Mas os chamados interesses instalados na saúde – direita médica, os grupos privados dominantes na produção e distribuição de produtos farmacêuticos e equipamentos e os grupos financeiros privados com as respectivas seguradoras, desde logo mostraram que nunca iriam aceitar a existência do SNS e mal este começou a dar os primeiros passos, iniciaram uma ofensiva que passou, entre outros momentos,por logo em 1982, ser alvo de uma tentativa de destruição através da proposta legislativa do Governo PPD/ PSD -CDS/PPM que visava a alteração de cerca de quarenta artigos da Lei que o instituía. A tentativa gorou-se porque o Tribunal Constitucional (TC)se pronunciou contra; pela revisão constitucional de 1989 que põe em causa o princípio da gratuitidade, substituindo o termo «gratuito» por «tendencialmente gratuito»; pela publicação em Agosto de 1990, da chamada Lei de Bases da Saúde que abriu a porta ao desenvolvimento das linhas de privatização dos serviços de saúde; por em 1993 ser concedida a gestão de um grande hospital público (Hospital Amadora/Sintra) a um grupo privado, o Grupo Mello.

Mas é sobretudo entre 2011 e 2015, com a assinatura do pacto de agressão, que se concretiza a maior ofensiva contra o SNS: sub-financiamento, fecho de milhares de camas, encerramento de unidades de saúde, desvalorização dos seus profissionais. Ofensiva que se intensificou a partir daí e que, não obstante a aprovação da nova Lei de Bases da Saúde, elaborada com o importante contributo do PCP, assumiu novos contornos com a aprovação posterior do novo Estatuto do SNS que abre portas ao aprofundamento da privatização.
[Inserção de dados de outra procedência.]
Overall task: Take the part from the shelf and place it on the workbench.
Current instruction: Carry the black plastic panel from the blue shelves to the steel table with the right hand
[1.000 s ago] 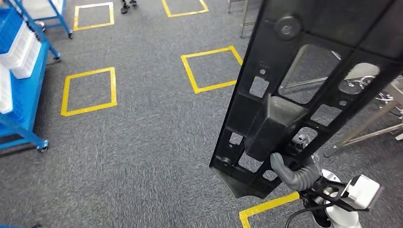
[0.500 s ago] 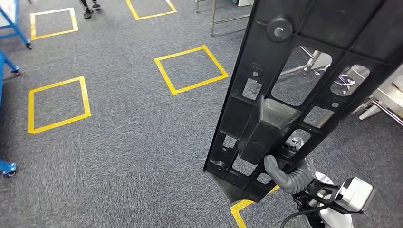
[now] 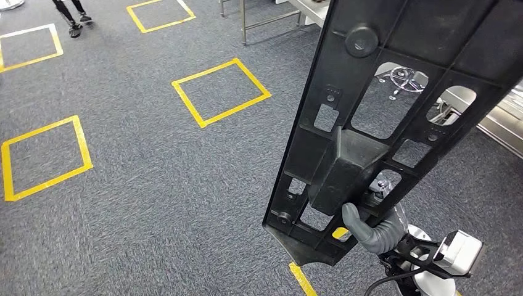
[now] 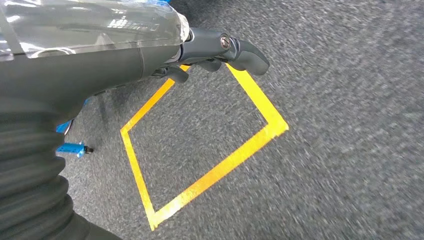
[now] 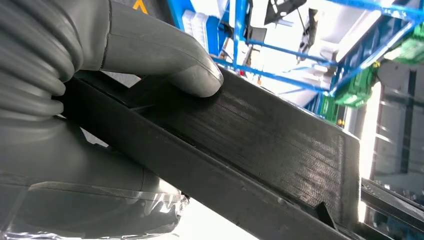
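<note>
We see the right hand (image 3: 375,229) gripping a long black plastic part (image 3: 382,117) near its lower end, thumb pressed on the boxy raised block; the part rises tilted up across the head view, above grey carpet (image 3: 154,185) marked with yellow tape squares (image 3: 221,92). The left hand (image 4: 220,50) hangs over the carpet holding nothing, its fingers curled in (the wrist view shows them bent under). A metal table frame (image 3: 259,18) and a person's feet (image 3: 74,18) lie far off.

Part (image 3: 395,117) upright in right hand (image 3: 373,229); floor squares (image 3: 221,91) left; workbench (image 3: 502,120) right behind
</note>
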You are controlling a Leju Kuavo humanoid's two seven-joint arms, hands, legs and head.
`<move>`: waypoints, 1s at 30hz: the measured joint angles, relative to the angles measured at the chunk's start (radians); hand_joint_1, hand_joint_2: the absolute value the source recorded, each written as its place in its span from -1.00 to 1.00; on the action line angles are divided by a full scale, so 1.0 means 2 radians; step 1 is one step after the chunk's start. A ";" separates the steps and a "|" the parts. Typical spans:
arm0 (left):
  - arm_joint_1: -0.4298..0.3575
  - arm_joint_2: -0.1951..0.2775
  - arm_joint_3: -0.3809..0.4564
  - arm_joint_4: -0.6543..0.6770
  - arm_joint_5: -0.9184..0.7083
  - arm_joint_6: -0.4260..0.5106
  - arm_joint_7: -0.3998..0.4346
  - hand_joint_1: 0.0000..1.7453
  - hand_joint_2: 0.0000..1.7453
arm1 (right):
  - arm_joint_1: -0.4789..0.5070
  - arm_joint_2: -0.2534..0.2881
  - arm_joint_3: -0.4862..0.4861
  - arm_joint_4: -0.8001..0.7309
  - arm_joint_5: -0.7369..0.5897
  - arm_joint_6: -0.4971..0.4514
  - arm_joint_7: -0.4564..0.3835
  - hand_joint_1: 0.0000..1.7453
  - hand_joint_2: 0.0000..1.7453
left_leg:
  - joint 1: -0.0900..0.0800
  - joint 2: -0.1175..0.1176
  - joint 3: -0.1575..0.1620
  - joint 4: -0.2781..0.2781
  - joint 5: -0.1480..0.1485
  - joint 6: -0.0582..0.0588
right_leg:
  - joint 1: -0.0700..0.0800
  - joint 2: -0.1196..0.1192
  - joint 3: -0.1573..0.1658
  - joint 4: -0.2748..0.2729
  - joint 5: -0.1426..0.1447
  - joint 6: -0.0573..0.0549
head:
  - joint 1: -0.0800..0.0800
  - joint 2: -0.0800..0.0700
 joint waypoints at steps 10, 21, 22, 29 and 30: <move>0.006 0.001 0.001 0.000 0.000 -0.004 0.002 -1.00 1.00 | -0.004 0.014 0.007 0.001 0.009 -0.011 0.009 0.96 1.00 | 0.005 -0.075 -0.030 0.021 0.019 -0.001 | -0.001 0.055 0.004 0.007 -0.007 0.001 | 0.000 0.000; 0.008 0.001 0.002 0.000 -0.004 -0.006 0.003 -1.00 1.00 | 0.009 0.015 0.004 -0.003 0.004 -0.011 0.014 0.96 1.00 | 0.001 -0.031 -0.017 -0.005 0.021 0.021 | -0.005 0.012 -0.072 0.141 -0.058 0.024 | 0.000 0.000; 0.008 0.001 0.002 0.000 -0.005 -0.006 0.002 -1.00 1.00 | 0.010 0.015 0.003 -0.003 0.002 -0.011 0.015 0.96 1.00 | 0.001 -0.025 -0.016 -0.005 0.019 0.021 | -0.005 0.009 -0.061 0.120 -0.044 0.023 | 0.000 0.000; 0.007 0.000 0.000 0.000 -0.012 -0.009 0.003 -1.00 1.00 | 0.025 0.009 -0.014 -0.005 -0.007 -0.012 0.008 0.96 1.00 | -0.002 0.002 -0.005 -0.005 0.009 0.006 | 0.004 -0.014 0.000 0.000 -0.003 0.007 | 0.000 0.000; 0.006 0.000 -0.001 0.000 -0.014 -0.010 0.004 -1.00 1.00 | 0.029 0.007 -0.017 -0.006 -0.008 -0.012 0.006 0.96 1.00 | -0.001 -0.004 -0.005 0.000 0.004 0.004 | 0.002 -0.009 0.002 -0.003 -0.002 0.004 | 0.000 0.000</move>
Não admira por tudo isto, que passados 44 anos e apesar da resiliência que tem mostrado, na resposta à ofensiva a que tem sido sujeito, não tenha sido possível ao SNS cumprir integralmente com as suas responsabilidades, quando os níveis de promiscuidade entre o público e o privado atingem a dimensão hoje existente, ou quando não se utilizam as integrais capacidades do serviço público e se transfere para os grupos privados dezenas de milhar de cirurgias, exames de diagnóstico e tratamentos. A gestão de grandes unidades hospitalares em regime de PPP, com benefícios exponenciais para os grupos privados continua a empurrar os profissionais para fora do serviço público.

Hoje, cerca de 40% do Orçamento do SNS vai direitinho para os cofres destes grupos.
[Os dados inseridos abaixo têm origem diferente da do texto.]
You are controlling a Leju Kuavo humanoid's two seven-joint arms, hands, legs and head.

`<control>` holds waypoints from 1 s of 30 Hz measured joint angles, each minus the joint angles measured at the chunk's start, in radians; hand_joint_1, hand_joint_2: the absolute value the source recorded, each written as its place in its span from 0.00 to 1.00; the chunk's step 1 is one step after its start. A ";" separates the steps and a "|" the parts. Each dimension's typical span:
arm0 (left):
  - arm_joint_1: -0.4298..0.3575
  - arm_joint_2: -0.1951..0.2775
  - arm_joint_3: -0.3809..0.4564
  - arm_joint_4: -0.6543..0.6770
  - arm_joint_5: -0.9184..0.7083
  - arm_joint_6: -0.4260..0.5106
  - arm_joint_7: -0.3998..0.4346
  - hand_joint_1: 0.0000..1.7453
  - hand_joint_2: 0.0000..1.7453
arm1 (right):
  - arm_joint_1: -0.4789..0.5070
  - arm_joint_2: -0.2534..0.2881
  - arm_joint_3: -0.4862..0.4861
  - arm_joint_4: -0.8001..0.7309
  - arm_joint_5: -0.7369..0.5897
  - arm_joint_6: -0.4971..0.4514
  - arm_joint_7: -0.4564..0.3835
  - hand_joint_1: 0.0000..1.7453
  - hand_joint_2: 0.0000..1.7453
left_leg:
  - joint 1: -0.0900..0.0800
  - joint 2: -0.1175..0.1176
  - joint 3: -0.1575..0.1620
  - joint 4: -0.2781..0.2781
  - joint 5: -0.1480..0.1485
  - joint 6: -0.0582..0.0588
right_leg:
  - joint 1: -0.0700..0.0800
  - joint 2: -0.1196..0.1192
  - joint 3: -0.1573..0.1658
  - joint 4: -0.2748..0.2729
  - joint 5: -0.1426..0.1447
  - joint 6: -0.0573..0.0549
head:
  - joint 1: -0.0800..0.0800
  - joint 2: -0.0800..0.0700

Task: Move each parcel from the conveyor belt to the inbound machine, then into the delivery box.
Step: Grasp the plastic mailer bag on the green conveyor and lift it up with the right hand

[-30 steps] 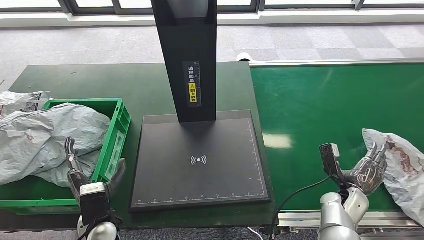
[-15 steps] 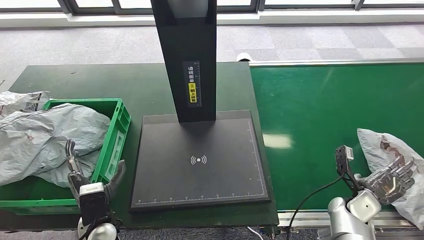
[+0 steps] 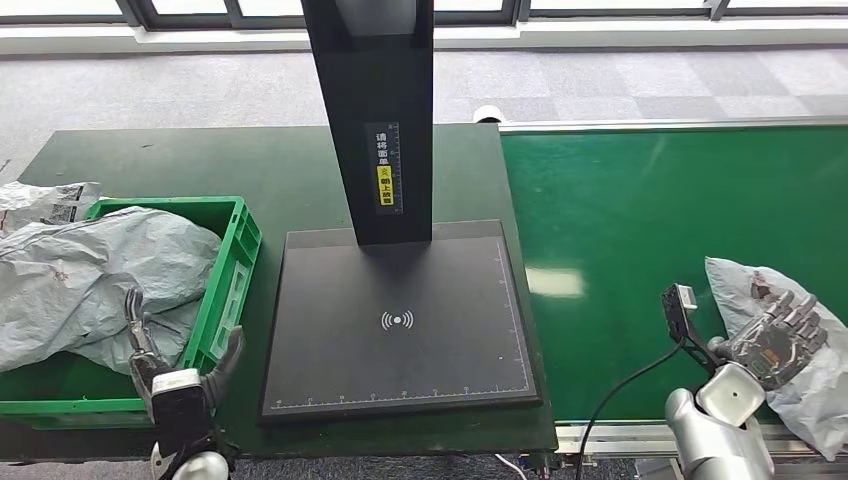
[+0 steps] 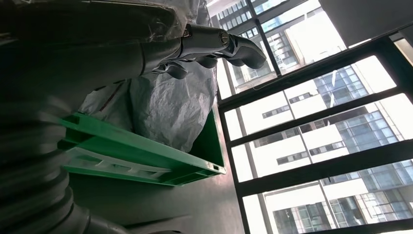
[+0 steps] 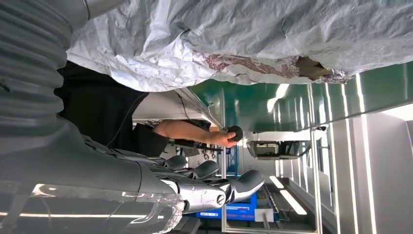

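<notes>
A crumpled grey parcel [image 3: 738,295] with reddish print lies at the right end of the green conveyor belt [image 3: 640,230]. My right hand [image 3: 775,335] hovers over the parcel's near left part with its fingers spread and holds nothing. In the right wrist view the parcel [image 5: 243,39] lies across from the hand [image 5: 195,187], with a gap between them. The black inbound machine platform [image 3: 400,320] sits bare in the middle. My left hand [image 3: 175,375] stands open at the near right corner of the green delivery box [image 3: 235,270], its fingers [image 4: 214,44] close to the grey parcels [image 4: 170,107] inside.
The machine's tall black column [image 3: 375,120] rises behind the platform. Grey parcels [image 3: 90,270] overflow the box to the left. The belt's metal edge [image 3: 620,435] runs along the near side. A person's arm [image 5: 195,134] shows far off in the right wrist view.
My right hand has swung right and now sits over the parcel instead of beside it. The parcel has drifted a little left on the belt. My left hand has sunk slightly.
</notes>
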 joint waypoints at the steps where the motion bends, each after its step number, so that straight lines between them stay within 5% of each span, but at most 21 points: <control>1: 0.002 0.000 0.002 -0.001 0.001 0.000 0.000 0.00 1.00 | -0.002 0.000 0.001 0.005 0.000 0.000 -0.002 0.00 1.00 | 0.000 0.000 0.000 0.000 0.000 0.000 | 0.000 0.000 0.000 0.000 0.000 0.000 | 0.000 0.000; 6: 0.009 -0.001 0.012 -0.006 0.001 0.000 0.000 0.00 1.00 | -0.013 0.000 0.002 0.027 -0.007 0.000 -0.039 0.00 1.00 | 0.000 0.000 0.000 0.000 0.000 0.000 | 0.000 0.000 0.000 0.000 0.000 0.000 | 0.000 0.000; 13: 0.017 -0.003 0.014 -0.014 0.000 0.000 0.000 0.00 1.00 | -0.061 0.000 -0.064 0.130 -0.184 0.023 -0.299 0.00 1.00 | 0.000 0.000 0.000 0.000 0.000 0.000 | 0.000 -0.001 0.000 0.000 0.000 0.000 | 0.000 0.000; 30: 0.019 -0.003 0.016 -0.014 -0.009 0.000 0.000 0.00 1.00 | -0.086 0.000 -0.168 0.233 -0.259 0.110 -0.275 0.00 1.00 | 0.000 0.000 0.000 0.000 0.000 0.000 | 0.000 0.000 -0.001 0.000 0.000 0.000 | 0.000 0.000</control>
É cada vez mais evidente que à medida que aumenta a entrega de dinheiro público aos grupos privados da saúde, aumenta a destruição do SNS. É com este dinheiro que financiam a construção de novas unidades de saúde privadas e, simultaneamente, desfalcam o SNS de milhares de profissionais, sobretudo médicos e enfermeiros.
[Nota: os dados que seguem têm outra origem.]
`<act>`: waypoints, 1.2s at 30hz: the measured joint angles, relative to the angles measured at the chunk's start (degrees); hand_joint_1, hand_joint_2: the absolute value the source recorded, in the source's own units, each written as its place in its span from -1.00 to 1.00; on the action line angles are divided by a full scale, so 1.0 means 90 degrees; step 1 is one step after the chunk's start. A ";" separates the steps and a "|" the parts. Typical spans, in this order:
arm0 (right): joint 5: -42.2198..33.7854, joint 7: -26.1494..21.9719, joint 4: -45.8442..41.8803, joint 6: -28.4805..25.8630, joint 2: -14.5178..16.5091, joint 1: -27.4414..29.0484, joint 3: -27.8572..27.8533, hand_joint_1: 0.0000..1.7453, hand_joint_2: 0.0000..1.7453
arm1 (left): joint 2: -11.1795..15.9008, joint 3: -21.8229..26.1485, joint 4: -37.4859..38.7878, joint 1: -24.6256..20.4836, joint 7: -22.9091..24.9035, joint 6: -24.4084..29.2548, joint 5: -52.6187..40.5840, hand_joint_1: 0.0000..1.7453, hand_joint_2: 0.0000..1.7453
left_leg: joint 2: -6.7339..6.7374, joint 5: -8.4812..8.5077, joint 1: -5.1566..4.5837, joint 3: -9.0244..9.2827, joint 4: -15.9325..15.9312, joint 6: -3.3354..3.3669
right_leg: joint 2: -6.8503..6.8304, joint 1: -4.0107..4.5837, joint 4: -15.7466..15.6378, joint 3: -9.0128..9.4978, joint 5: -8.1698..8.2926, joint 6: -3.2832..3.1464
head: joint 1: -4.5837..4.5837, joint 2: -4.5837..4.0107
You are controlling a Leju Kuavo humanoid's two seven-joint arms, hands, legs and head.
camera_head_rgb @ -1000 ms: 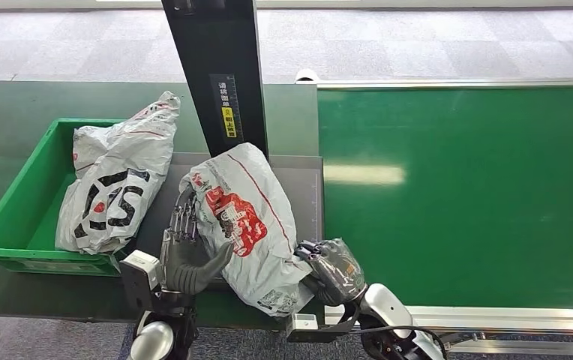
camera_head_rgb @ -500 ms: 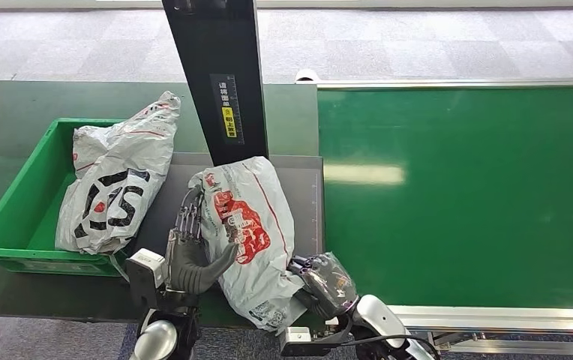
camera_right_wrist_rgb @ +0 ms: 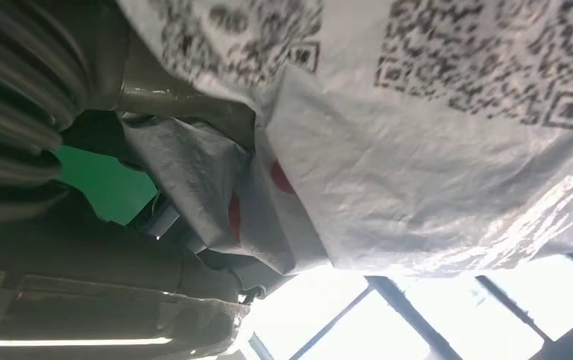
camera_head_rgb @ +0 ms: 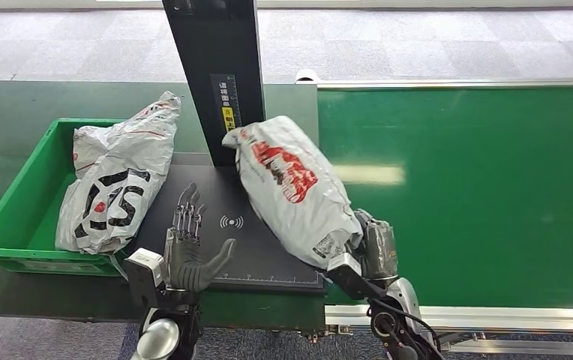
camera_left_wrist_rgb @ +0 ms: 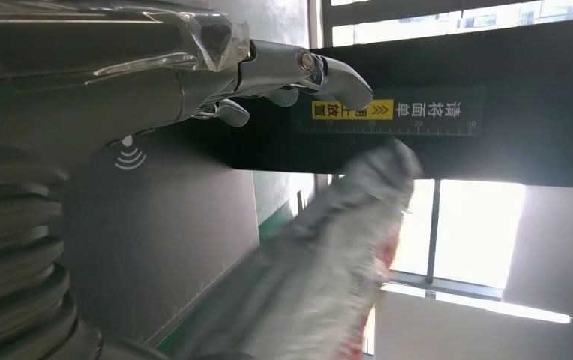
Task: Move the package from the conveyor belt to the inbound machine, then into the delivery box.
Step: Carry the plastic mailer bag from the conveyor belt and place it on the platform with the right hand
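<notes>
Right hand (camera_head_rgb: 377, 247) is gripping the package (camera_head_rgb: 292, 187) at its 5 o'clock end, holding it tilted above the scanner pad (camera_head_rgb: 231, 247). Left hand (camera_head_rgb: 187, 251) is hovering open at the pad's 8 o'clock. Another bag (camera_head_rgb: 118, 180) is sitting in the green box (camera_head_rgb: 13, 202).

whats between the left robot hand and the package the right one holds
Bare dark scanner plate with its wireless mark, seen in the head view, separates the left robot hand from the package.

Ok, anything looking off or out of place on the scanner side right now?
Yes. The package with red print is tilted in the right hand, overhanging the scan pad edge toward the conveyor belt. The left hand is open, off it. The other package bulges over the green box rim.
</notes>
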 joint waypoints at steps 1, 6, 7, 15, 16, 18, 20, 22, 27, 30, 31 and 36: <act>-0.0098 -0.0067 -0.0038 -0.0075 0.0024 -0.0004 -0.0160 1.00 1.00 | -0.0006 -0.0029 0.0018 -0.0010 0.0001 0.0002 0.0002 -1.00 1.00 | 0.0000 0.0000 0.0000 0.0000 0.0000 0.0000 | 0.0000 0.0000 0.0000 0.0000 0.0000 0.0000 | 0.0000 -0.0001; -0.0202 -0.0452 -0.0332 -0.0255 0.0186 0.0169 -0.0912 1.00 1.00 | -0.0025 -0.0150 0.0146 -0.0072 0.0002 0.0000 0.0037 -1.00 1.00 | 0.0001 -0.0001 0.0001 0.0000 0.0000 -0.0001 | 0.0000 0.0001 0.0000 -0.0002 0.0000 0.0000 | -0.0002 0.0001; -0.0181 -0.0496 -0.0388 -0.0256 0.0226 0.0207 -0.1038 1.00 1.00 | -0.0026 -0.0170 0.0177 -0.0085 0.0000 0.0002 0.0041 -1.00 1.00 | 0.0002 -0.0002 0.0001 0.0000 -0.0001 -0.0002 | 0.0000 0.0001 0.0000 -0.0002 0.0000 0.0000 | -0.0002 0.0001; -0.0189 0.0005 -0.0506 0.0737 0.0329 0.0211 -0.1430 1.00 1.00 | -0.0042 -0.0220 0.0360 -0.0158 -0.0020 -0.0020 0.0045 -1.00 1.00 | 0.0004 -0.0001 0.0001 0.0000 -0.0001 -0.0002 | 0.0001 0.0001 0.0000 0.0001 0.0000 0.0000 | 0.0000 0.0000; -0.0184 0.0189 -0.0466 0.1057 0.0330 0.0176 -0.1425 1.00 1.00 | -0.0044 -0.0219 0.0362 -0.0168 -0.0015 -0.0030 0.0036 -1.00 1.00 | 0.0004 -0.0001 0.0000 0.0000 -0.0001 -0.0002 | 0.0001 0.0001 0.0000 0.0002 0.0000 0.0000 | 0.0000 0.0001; -0.0114 0.0665 -0.0301 0.1807 0.0335 0.0059 -0.1380 1.00 1.00 | -0.0044 -0.0217 0.0366 -0.0188 -0.0002 -0.0055 0.0004 -1.00 1.00 | 0.0004 -0.0001 0.0001 0.0001 -0.0001 -0.0002 | 0.0001 0.0001 0.0000 0.0002 0.0001 0.0000 | 0.0000 -0.0001; 0.0035 0.1061 -0.0045 0.2508 0.0358 -0.0089 -0.1286 1.00 1.00 | -0.0038 -0.0215 0.0368 -0.0203 0.0010 -0.0078 -0.0023 -1.00 1.00 | 0.0004 -0.0001 0.0001 0.0000 -0.0001 -0.0002 | 0.0001 0.0001 0.0001 0.0002 0.0001 0.0000 | 0.0000 -0.0001; 0.0175 0.1230 0.0235 0.2981 0.0418 -0.0240 -0.1179 1.00 1.00 | -0.0023 -0.0212 0.0365 -0.0208 0.0014 -0.0056 -0.0030 -1.00 1.00 | 0.0002 0.0000 0.0001 0.0000 -0.0001 -0.0002 | 0.0001 0.0001 0.0001 0.0002 0.0001 -0.0001 | -0.0001 0.0000; 0.0339 0.1299 0.0754 0.3349 0.0560 -0.0646 -0.0984 1.00 1.00 | 0.0038 -0.0192 0.0288 -0.0203 -0.0011 0.0060 -0.0030 -1.00 1.00 | 0.0001 0.0000 0.0002 -0.0002 -0.0002 -0.0002 | 0.0001 0.0002 0.0002 0.0000 0.0000 -0.0001 | -0.0001 -0.0001; 0.0363 0.1304 0.0918 0.3382 0.0602 -0.0794 -0.0915 1.00 1.00 | 0.0068 -0.0178 0.0237 -0.0199 -0.0017 0.0086 -0.0030 -1.00 1.00 | 0.0000 0.0000 0.0001 -0.0003 -0.0001 -0.0002 | 0.0000 0.0002 0.0002 0.0000 0.0000 -0.0001 | -0.0001 0.0000; 0.0366 0.1305 0.0960 0.3386 0.0612 -0.0827 -0.0898 1.00 1.00 | 0.0075 -0.0176 0.0226 -0.0197 -0.0018 0.0092 -0.0030 -1.00 1.00 | 0.0000 0.0000 0.0001 -0.0003 -0.0001 -0.0002 | 0.0000 0.0001 0.0002 0.0000 0.0000 -0.0001 | 0.0000 0.0000; 0.0366 0.1305 0.1092 0.3442 0.0636 -0.0902 -0.0847 1.00 1.00 | 0.0087 -0.0162 0.0170 -0.0185 -0.0048 0.0158 -0.0025 -1.00 1.00 | -0.0001 0.0000 0.0000 -0.0004 -0.0001 -0.0002 | 0.0000 0.0001 0.0002 0.0001 0.0000 0.0000 | -0.0001 0.0001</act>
Ao longo dos anos, através da intervenção política do PSD e do CDS/PP e com a conivência, em muitos momentos, do PS, partido que nestes últimos anos lidera o ataque ao SNS, foi possível a esse conglomerado de interesses instalados impedir a articulação e exploração das integrais potencialidades do SNS, parasitando-o e utilizando-o como instrumento da transferência de recursos públicos para acumulação privada.

Para o crescente peso da oferta privada na saúde terão sido até agora determinantes: a mobilidade dos profissionais de saúde entre o sector público e privado; a possibilidade destes profissionais aumentarem a sua remuneração com a prestação dos seus serviços no sector privado; o incentivo ao desenvolvimento de serviços privados e a contratualização do sector privado pelo sector público; o sistema de deduções fiscais para gastos em saúde.

Ao contrário do que propalam os arautos do privado, é, apesar de todas as malfeitorias, o SNS que garante o direito à saúde quando as pessoas mais precisam.